Are you wasting your time nursing digital pennies and dimes when the “big money” is in the dollars that flow to your coffers from traditional agencies buying traditional radio in traditional ways?


At least, that’s the opinion of one radio industry analyst, whose solution is to double-down on traditional revenue and the ratings methodology which feeds its ecosystem. Better content, sold better – that’s his answer.

While I agree and routinely argue that radio professionals spend way too much time trying to sell what they have and way too little time trying to have what’s worth selling, the notion that digital is a monumental distraction is myopic at best and dangerous at worst.


Because you can’t roll back the clock to an era when buying advertising was simple and entertainment choices and their distribution platforms could be counted on one hand.

Because the fact that you have a huge margin on traditional radio buys and a smaller margin on all things digital is of no interest to your consumers, your fans, your transmedia competitors, or your clients. They don’t care about your nostalgic musings. And they sure don’t care about your margins.

The biggest problem broadcasters have with digital media is that it doesn’t fit snugly within a generations-old business model that, until recently, wasn’t broken. But now it is. Sorry. C’est la vie. Time to cook up some new ones!

Would the music industry love it if iTunes and Napster before it could be stuffed back into the genie’s bottle, never to return? You bet they would. Shipping boxes to Tower Records was so much more profitable for them.

Would the movie industry love it accessing their latest films required you to visit a Best Buy and drop $30 on a DVD instead of a few almost-free clicks on Netflix or Amazon? Absolutely!

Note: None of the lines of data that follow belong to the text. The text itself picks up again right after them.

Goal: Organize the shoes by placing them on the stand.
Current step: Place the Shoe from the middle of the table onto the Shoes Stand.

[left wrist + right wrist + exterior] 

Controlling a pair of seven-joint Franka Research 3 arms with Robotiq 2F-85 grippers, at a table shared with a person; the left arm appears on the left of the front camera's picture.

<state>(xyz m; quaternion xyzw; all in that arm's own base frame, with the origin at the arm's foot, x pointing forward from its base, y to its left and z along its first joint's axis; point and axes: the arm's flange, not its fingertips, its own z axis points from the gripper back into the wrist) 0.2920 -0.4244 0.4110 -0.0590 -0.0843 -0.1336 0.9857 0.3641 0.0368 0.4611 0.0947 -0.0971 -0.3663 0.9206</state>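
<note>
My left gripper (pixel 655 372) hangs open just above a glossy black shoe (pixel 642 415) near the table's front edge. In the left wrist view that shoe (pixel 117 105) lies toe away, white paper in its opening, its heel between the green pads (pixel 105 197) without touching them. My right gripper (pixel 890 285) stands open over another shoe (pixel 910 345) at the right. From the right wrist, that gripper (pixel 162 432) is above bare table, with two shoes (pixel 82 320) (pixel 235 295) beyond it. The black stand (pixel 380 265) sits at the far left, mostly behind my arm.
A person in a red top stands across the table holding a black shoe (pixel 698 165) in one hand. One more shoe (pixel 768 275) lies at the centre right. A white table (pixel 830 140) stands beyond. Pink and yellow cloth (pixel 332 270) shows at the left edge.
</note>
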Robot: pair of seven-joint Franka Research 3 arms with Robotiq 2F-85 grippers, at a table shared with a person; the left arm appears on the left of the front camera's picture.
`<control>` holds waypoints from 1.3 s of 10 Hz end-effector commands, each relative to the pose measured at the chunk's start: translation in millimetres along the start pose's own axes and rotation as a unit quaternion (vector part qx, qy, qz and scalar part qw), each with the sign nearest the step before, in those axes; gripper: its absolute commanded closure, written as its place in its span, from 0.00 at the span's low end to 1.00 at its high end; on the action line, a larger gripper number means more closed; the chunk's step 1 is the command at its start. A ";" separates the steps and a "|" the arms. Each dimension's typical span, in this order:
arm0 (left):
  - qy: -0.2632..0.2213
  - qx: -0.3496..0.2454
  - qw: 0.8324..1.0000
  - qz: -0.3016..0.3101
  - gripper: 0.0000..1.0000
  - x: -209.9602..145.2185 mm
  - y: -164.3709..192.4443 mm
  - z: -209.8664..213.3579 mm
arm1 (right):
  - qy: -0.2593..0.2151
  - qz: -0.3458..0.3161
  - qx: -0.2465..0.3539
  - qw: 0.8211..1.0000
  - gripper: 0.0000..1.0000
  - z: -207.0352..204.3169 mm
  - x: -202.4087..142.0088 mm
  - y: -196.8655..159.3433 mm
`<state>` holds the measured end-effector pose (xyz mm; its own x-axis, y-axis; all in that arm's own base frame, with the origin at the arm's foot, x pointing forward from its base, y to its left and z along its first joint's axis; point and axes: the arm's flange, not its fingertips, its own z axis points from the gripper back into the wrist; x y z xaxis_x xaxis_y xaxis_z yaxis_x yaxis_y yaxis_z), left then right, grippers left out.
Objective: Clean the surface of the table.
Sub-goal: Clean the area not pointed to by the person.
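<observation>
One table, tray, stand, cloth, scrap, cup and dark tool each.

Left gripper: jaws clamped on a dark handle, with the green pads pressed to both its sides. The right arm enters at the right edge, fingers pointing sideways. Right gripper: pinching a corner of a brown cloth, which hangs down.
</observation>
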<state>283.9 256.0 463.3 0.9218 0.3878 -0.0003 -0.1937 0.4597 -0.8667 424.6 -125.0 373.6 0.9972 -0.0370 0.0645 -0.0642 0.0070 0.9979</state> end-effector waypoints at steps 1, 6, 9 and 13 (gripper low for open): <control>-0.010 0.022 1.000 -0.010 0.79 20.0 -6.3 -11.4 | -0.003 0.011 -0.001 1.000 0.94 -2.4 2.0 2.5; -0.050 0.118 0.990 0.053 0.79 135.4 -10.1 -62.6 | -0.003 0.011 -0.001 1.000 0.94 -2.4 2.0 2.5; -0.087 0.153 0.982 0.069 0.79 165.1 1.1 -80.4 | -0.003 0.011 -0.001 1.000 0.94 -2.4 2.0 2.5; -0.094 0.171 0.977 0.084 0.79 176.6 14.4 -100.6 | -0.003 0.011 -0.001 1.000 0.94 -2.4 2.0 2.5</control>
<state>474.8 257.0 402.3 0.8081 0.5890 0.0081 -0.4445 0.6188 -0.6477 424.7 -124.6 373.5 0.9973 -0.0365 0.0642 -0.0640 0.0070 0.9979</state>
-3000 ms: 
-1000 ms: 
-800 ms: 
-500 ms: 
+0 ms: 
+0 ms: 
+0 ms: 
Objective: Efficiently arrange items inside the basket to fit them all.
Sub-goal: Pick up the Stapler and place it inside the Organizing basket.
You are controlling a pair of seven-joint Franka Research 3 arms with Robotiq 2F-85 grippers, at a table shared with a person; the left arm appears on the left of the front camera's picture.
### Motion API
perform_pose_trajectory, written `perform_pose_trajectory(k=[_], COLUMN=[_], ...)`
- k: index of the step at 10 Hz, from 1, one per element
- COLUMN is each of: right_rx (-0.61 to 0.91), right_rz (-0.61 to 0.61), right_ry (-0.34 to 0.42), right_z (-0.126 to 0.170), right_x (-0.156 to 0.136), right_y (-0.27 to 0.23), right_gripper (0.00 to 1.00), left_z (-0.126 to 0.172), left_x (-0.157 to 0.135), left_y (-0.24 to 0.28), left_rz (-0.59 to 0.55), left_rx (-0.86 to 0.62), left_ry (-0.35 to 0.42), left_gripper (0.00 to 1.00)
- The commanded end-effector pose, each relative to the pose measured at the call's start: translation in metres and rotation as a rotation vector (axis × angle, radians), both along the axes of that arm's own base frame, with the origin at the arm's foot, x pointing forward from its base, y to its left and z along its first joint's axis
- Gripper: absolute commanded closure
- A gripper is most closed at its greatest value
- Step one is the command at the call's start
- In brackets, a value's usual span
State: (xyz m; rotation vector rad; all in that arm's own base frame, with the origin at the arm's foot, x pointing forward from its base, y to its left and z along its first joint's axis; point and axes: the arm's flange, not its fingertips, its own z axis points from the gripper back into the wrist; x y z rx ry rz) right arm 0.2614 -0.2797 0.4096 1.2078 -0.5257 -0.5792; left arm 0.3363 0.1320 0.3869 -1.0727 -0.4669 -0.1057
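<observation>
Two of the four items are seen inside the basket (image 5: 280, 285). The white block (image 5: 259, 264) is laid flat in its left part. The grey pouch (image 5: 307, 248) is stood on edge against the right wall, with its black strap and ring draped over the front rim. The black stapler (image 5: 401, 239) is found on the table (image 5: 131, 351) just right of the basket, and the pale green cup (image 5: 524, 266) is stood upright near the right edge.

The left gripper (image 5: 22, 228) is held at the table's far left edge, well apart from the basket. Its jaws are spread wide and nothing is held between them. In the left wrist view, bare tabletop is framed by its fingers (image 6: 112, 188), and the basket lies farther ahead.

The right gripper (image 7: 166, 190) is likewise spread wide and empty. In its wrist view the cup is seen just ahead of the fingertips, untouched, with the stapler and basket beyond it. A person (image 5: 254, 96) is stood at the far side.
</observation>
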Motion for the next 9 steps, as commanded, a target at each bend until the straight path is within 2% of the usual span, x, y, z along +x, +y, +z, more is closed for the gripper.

Would the newspaper industry love it if all their customers would spend money on nice big print ads and all their readers would forget about Craigslist in favor of overpriced classifieds? Yes, no doubt.

What the cursory radio industry margin analysis of over-the-air radio vs. digital too often ignores is that budgets are not simply growing for digital, they are steadily being siphoned from traditional radio where the accountability is sketchy, the results are too often rhetorical, the targeting is vague, the metrics are almost random, and the commoditization is increasing.

Does this mean “radio doesn’t work?” Of course not. Radio works. But it’s not the only thing that works and it may not be the best way for a dollar of advertising to be put to work in a garden bursting with options at scale.

Just the other day I witnessed a radio client proudly proclaiming the success of some of their digital efforts as measured by Facebook metrics. That is, they were spending money on Facebook to market aspects of their radio brands and evaluating the effectiveness of that spend based on verifiable Facebook metrics. Think about this for a second. Is this smart marketing for any brand in the digital age? Or is it emblematic of the same dilemma faced by that brand’s customers in the real world of audiences and options?

You see, the answer is “both.”

And that’s why the radio industry should amp up experiments in the digital space, not shrink from them.

And it’s why presumed analysts with perfect rear-view-mirror vision should give innovating broadcasters the room they need to learn and grow and succeed and fail.

Because the future doesn’t care who the winners are.

But you can bet there will be winners there.